$\left( β, \varpi \right)$-stability for cross-validation and the choice of the number of folds

20 May 2017  ·  Ning Xu, Jian Hong, Timothy C. G. Fisher ·

In this paper, we introduce a new concept of stability for cross-validation, called the $\left( \beta, \varpi \right)$-stability, and use it as a new perspective to build the general theory for cross-validation. The $\left( \beta, \varpi \right)$-stability mathematically connects the generalization ability and the stability of the cross-validated model via the Rademacher complexity. Our result reveals mathematically the effect of cross-validation from two sides: on one hand, cross-validation picks the model with the best empirical generalization ability by validating all the alternatives on test sets; on the other hand, cross-validation may compromise the stability of the model selection by causing subsampling error. Moreover, the difference between training and test errors in q\textsuperscript{th} round, sometimes referred to as the generalization error, might be autocorrelated on q. Guided by the ideas above, the $\left( \beta, \varpi \right)$-stability help us derivd a new class of Rademacher bounds, referred to as the one-round/convoluted Rademacher bounds, for the stability of cross-validation in both the i.i.d.\ and non-i.i.d.\ cases.

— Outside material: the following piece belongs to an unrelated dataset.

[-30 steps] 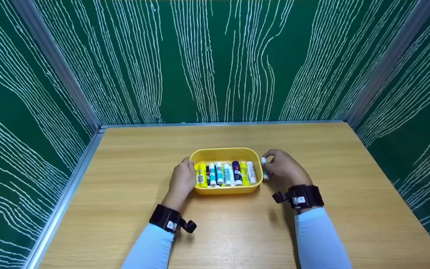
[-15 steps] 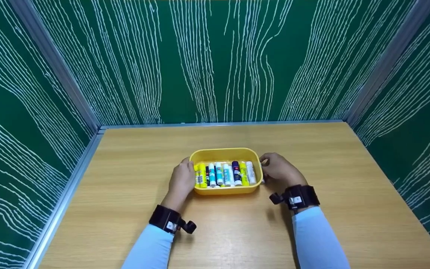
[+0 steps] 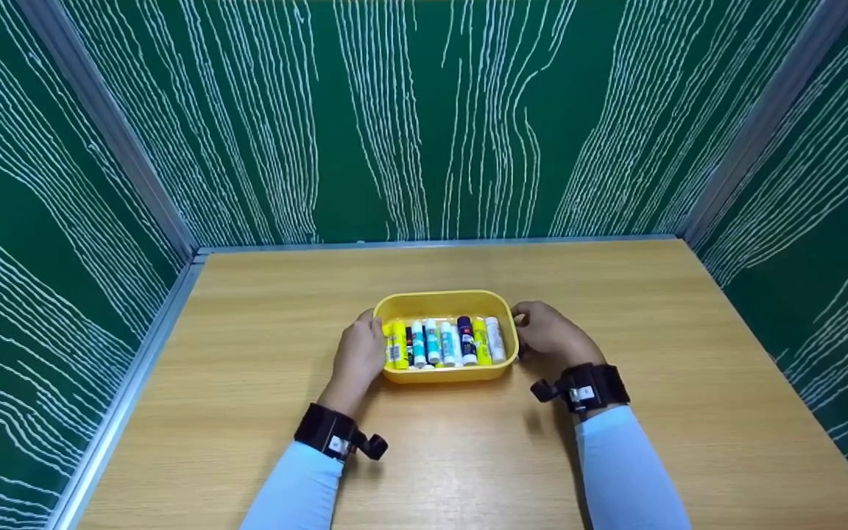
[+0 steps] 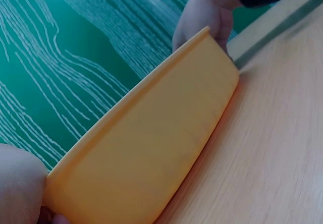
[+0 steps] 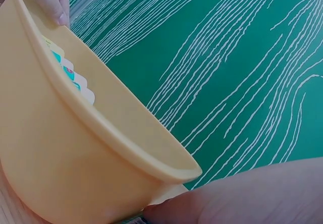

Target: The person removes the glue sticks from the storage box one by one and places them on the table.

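A yellow plastic basket (image 3: 447,376) rests on the table with a row of glue sticks (image 3: 432,341) lying in it, in yellow, white-and-teal, purple and plain white. My left hand (image 3: 360,350) grips the basket's left end, fingers at the rim. At the opposite end is my right hand (image 3: 553,331), bent close against the outer wall. It holds a white-and-teal glue stick, mostly hidden in the head view; in the right wrist view a white part of this glue stick (image 5: 169,194) shows between the basket and a finger.
The wooden table (image 3: 439,456) is bounded by green panels (image 3: 365,132) with wavy white lines at the back and both sides. Metal posts (image 3: 770,110) stand at the corners. Each wrist wears a black strap (image 3: 592,389) with a small camera.
My right hand has moved slightly left with the glue stick, up against the basket's right end, and the stick has become mostly hidden. My left hand and the basket have stayed in place.
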Demonstrator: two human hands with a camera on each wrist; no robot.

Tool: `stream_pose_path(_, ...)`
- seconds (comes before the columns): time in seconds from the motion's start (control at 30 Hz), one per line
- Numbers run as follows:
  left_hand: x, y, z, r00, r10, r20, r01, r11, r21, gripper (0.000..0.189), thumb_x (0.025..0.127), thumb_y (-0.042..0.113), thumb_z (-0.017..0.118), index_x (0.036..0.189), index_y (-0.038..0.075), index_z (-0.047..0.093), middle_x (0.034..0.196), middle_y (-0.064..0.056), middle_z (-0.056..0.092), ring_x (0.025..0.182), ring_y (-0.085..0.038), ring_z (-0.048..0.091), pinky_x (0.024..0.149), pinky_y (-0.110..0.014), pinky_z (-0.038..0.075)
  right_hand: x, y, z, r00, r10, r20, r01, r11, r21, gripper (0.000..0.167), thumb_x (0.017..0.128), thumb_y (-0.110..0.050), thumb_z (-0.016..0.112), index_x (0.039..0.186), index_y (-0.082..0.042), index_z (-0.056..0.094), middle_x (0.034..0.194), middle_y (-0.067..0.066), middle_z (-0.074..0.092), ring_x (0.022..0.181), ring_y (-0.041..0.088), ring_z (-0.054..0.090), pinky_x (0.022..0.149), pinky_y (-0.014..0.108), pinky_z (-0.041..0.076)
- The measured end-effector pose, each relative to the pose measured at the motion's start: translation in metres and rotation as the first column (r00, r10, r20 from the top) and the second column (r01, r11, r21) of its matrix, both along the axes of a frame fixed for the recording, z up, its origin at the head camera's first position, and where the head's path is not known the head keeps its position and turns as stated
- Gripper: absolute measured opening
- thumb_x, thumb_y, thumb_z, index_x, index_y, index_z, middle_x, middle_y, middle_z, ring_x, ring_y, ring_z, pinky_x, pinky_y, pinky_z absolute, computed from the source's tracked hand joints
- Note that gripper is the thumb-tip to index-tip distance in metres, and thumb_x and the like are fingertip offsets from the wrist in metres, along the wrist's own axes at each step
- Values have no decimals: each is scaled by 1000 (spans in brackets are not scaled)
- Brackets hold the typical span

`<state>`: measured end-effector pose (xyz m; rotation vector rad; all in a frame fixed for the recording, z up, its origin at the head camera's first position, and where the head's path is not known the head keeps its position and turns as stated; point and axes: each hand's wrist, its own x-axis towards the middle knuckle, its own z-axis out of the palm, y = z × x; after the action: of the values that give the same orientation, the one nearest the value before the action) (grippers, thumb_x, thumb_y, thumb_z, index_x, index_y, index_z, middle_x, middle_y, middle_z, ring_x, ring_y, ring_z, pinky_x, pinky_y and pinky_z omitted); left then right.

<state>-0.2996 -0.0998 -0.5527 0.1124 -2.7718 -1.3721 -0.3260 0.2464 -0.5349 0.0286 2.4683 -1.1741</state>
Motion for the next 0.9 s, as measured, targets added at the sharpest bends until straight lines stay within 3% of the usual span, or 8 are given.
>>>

For both light-tail and heavy-tail losses, the new bounds quantify the stability of the one-round/average test error of the cross-validated model in terms of its one-round/average training error, the sample sizes $n$, number of folds $K$, the tail property of the loss (encoded as Orlicz-$\Psi_\nu$ norms) and the Rademacher complexity of the model class $\Lambda$. The new class of bounds not only quantitatively reveals the stability of the generalization ability of the cross-validated model, it also shows empirically the optimal choice for number of folds $K$, at which the upper bound of the one-round/average test error is lowest, or, to put it in another way, where the test error is most stable.